» Brief:
Write out all the data again, exactly as it stands.

» Recorded data:

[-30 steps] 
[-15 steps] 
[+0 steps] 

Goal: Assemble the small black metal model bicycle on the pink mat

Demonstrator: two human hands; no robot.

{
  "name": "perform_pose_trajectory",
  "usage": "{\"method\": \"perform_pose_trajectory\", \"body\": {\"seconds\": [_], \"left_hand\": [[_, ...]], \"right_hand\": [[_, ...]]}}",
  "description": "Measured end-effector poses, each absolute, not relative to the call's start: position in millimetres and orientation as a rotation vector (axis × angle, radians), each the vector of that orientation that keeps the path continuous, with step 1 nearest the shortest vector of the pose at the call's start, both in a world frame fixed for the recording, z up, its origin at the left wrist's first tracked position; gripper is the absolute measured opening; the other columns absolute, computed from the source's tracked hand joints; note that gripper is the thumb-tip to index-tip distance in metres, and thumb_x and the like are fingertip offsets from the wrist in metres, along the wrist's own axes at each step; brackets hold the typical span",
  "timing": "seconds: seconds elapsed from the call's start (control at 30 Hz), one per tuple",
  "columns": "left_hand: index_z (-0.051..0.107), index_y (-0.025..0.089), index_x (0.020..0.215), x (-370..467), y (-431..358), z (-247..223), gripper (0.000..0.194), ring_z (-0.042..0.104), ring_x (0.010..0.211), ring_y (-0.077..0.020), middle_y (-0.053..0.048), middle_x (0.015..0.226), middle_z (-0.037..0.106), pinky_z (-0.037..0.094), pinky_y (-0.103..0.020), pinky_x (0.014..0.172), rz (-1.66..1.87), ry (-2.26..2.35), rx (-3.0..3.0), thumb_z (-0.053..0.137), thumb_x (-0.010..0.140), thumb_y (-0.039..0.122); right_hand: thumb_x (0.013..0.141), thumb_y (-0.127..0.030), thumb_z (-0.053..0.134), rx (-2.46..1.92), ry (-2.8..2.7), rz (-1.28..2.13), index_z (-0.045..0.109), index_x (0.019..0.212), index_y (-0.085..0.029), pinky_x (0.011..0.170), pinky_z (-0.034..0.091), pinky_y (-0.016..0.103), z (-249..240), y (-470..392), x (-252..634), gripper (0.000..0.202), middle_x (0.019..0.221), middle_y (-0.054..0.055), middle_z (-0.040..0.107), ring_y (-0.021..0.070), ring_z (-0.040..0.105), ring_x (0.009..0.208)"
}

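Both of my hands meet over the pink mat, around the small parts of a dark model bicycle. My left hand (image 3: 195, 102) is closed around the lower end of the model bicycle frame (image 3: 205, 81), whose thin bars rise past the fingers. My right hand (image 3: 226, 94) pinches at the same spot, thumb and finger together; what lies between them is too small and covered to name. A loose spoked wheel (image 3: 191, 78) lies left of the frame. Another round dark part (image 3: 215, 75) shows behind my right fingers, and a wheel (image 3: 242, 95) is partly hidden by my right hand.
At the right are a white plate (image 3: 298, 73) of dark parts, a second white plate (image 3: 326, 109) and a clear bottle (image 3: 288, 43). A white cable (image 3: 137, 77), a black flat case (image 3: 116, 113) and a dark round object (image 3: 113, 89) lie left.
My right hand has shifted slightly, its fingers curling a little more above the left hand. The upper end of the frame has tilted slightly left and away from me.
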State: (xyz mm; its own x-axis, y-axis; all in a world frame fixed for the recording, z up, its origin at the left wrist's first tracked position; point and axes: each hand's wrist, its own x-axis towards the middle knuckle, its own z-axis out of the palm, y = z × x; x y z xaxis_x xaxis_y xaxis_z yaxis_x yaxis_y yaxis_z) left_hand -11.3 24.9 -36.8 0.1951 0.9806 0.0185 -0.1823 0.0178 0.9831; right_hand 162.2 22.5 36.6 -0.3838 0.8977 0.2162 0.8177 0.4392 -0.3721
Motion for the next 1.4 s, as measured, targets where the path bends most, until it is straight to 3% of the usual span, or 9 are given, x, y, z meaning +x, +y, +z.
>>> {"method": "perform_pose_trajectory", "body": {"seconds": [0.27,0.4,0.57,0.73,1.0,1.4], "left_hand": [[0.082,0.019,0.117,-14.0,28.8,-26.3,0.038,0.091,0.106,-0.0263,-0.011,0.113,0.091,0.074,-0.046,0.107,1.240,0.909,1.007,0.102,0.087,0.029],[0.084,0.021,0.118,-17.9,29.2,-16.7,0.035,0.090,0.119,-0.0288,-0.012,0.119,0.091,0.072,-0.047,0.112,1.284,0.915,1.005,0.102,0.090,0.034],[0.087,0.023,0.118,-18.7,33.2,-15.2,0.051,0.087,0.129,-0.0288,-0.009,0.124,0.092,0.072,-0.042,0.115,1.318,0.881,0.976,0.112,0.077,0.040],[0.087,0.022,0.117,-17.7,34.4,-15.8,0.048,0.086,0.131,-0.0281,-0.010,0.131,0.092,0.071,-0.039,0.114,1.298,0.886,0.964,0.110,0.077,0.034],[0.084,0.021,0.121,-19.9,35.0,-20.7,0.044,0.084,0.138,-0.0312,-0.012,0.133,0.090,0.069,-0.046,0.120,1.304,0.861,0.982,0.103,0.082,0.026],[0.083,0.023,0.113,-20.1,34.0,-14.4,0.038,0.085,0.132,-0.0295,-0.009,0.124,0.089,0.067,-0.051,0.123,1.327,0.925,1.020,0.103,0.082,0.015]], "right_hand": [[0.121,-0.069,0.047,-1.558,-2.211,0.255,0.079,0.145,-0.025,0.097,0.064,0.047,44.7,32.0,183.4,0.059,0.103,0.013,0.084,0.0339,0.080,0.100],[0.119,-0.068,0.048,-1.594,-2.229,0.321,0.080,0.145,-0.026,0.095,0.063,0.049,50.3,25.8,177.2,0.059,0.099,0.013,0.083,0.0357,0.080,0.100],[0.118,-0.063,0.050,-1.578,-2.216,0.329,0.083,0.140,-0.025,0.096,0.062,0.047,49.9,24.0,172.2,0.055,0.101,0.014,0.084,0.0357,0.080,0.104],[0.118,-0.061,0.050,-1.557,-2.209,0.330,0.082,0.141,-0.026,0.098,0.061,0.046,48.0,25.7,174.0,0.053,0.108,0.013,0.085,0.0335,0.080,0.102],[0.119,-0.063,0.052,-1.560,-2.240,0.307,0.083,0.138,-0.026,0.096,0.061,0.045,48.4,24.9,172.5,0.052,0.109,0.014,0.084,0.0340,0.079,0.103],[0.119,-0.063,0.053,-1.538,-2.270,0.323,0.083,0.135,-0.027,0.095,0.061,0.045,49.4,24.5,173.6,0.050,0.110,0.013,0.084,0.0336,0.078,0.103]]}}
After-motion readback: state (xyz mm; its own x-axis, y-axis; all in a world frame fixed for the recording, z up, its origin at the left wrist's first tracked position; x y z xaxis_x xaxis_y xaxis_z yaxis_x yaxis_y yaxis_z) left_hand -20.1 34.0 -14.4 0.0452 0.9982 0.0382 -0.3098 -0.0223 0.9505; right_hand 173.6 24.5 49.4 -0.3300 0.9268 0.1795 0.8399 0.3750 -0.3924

» Expected answer:
[-30 steps] 
[-15 steps] 
[+0 steps] 

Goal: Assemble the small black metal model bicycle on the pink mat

Demonstrator: two human hands; no robot.

{
  "name": "perform_pose_trajectory",
  "usage": "{\"method\": \"perform_pose_trajectory\", \"body\": {\"seconds\": [_], \"left_hand\": [[_, ...]], \"right_hand\": [[_, ...]]}}",
  "description": "Measured end-effector poses, each absolute, not relative to the call's start: position in millimetres and orientation as a rotation vector (axis × angle, radians), each the vector of that orientation that keeps the path continuous, with step 1 nearest the shortest vector of the pose at the call's start, both in a world frame fixed for the recording, z up, its origin at the left wrist's first tracked position; gripper is the absolute measured opening; the other columns absolute, computed from the source's tracked hand joints; note that gripper is the thumb-tip to index-tip distance in metres, and thumb_x and the like are fingertip offsets from the wrist in metres, along the wrist's own axes at each step; brackets hold the typical span",
  "timing": "seconds: seconds elapsed from the call's start (control at 30 Hz), one per tuple",
  "columns": "left_hand: index_z (-0.051..0.107), index_y (-0.025..0.089), index_x (0.020..0.215), x (-370..467), y (-431..358), z (-247..223), gripper (0.000..0.194), ring_z (-0.042..0.104), ring_x (0.010..0.211), ring_y (-0.077..0.020), middle_y (-0.053..0.048), middle_x (0.015..0.226), middle_z (-0.037..0.106), pinky_z (-0.037..0.094), pinky_y (-0.103..0.020), pinky_x (0.014..0.172), rz (-1.66..1.87), ry (-2.26..2.35), rx (-3.0..3.0), thumb_z (-0.053..0.137), thumb_x (-0.010..0.140), thumb_y (-0.039..0.122); right_hand: thumb_x (0.013..0.141), thumb_y (-0.127..0.030), thumb_z (-0.053..0.134), rx (-2.46..1.92), ry (-2.8..2.7), rz (-1.28..2.13), index_z (-0.045..0.109), index_x (0.019..0.212), index_y (-0.085..0.029), pinky_x (0.011..0.170), pinky_z (-0.034..0.091), pinky_y (-0.016..0.103), z (-249..240), y (-470..392), x (-252..634), gripper (0.000..0.202), middle_x (0.019..0.221), middle_y (-0.054..0.055), middle_z (-0.040..0.107), ring_y (-0.021..0.070), ring_z (-0.040..0.105), ring_x (0.009..0.208)"
}

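Both of my hands meet over the pink mat, around the small parts of a dark model bicycle. My left hand (image 3: 195, 102) is closed around the lower end of the model bicycle frame (image 3: 205, 81), whose thin bars rise past the fingers. My right hand (image 3: 226, 94) pinches at the same spot, thumb and finger together; what lies between them is too small and covered to name. A loose spoked wheel (image 3: 191, 78) lies left of the frame. Another round dark part (image 3: 215, 75) shows behind my right fingers, and a wheel (image 3: 242, 95) is partly hidden by my right hand.
At the right are a white plate (image 3: 298, 73) of dark parts, a second white plate (image 3: 326, 109) and a clear bottle (image 3: 288, 43). A white cable (image 3: 137, 77), a black flat case (image 3: 116, 113) and a dark round object (image 3: 113, 89) lie left.
My right hand has shifted slightly, its fingers curling a little more above the left hand. The upper end of the frame has tilted slightly left and away from me.
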State: (xyz mm; its own x-axis, y-axis; all in a world frame fixed for the recording, z up, its origin at the left wrist's first tracked position; point and axes: each hand's wrist, its own x-axis towards the middle knuckle, its own z-axis out of the palm, y = z × x; x y z xaxis_x xaxis_y xaxis_z yaxis_x yaxis_y yaxis_z) left_hand -11.3 24.9 -36.8 0.1951 0.9806 0.0185 -0.1823 0.0178 0.9831; right_hand 162.2 22.5 36.6 -0.3838 0.8977 0.2162 0.8177 0.4392 -0.3721
Motion for the next 1.4 s, as measured, targets where the path bends most, until it is straight to 3% of the usual span, or 9 are given, x, y, z meaning +x, +y, +z.
>>> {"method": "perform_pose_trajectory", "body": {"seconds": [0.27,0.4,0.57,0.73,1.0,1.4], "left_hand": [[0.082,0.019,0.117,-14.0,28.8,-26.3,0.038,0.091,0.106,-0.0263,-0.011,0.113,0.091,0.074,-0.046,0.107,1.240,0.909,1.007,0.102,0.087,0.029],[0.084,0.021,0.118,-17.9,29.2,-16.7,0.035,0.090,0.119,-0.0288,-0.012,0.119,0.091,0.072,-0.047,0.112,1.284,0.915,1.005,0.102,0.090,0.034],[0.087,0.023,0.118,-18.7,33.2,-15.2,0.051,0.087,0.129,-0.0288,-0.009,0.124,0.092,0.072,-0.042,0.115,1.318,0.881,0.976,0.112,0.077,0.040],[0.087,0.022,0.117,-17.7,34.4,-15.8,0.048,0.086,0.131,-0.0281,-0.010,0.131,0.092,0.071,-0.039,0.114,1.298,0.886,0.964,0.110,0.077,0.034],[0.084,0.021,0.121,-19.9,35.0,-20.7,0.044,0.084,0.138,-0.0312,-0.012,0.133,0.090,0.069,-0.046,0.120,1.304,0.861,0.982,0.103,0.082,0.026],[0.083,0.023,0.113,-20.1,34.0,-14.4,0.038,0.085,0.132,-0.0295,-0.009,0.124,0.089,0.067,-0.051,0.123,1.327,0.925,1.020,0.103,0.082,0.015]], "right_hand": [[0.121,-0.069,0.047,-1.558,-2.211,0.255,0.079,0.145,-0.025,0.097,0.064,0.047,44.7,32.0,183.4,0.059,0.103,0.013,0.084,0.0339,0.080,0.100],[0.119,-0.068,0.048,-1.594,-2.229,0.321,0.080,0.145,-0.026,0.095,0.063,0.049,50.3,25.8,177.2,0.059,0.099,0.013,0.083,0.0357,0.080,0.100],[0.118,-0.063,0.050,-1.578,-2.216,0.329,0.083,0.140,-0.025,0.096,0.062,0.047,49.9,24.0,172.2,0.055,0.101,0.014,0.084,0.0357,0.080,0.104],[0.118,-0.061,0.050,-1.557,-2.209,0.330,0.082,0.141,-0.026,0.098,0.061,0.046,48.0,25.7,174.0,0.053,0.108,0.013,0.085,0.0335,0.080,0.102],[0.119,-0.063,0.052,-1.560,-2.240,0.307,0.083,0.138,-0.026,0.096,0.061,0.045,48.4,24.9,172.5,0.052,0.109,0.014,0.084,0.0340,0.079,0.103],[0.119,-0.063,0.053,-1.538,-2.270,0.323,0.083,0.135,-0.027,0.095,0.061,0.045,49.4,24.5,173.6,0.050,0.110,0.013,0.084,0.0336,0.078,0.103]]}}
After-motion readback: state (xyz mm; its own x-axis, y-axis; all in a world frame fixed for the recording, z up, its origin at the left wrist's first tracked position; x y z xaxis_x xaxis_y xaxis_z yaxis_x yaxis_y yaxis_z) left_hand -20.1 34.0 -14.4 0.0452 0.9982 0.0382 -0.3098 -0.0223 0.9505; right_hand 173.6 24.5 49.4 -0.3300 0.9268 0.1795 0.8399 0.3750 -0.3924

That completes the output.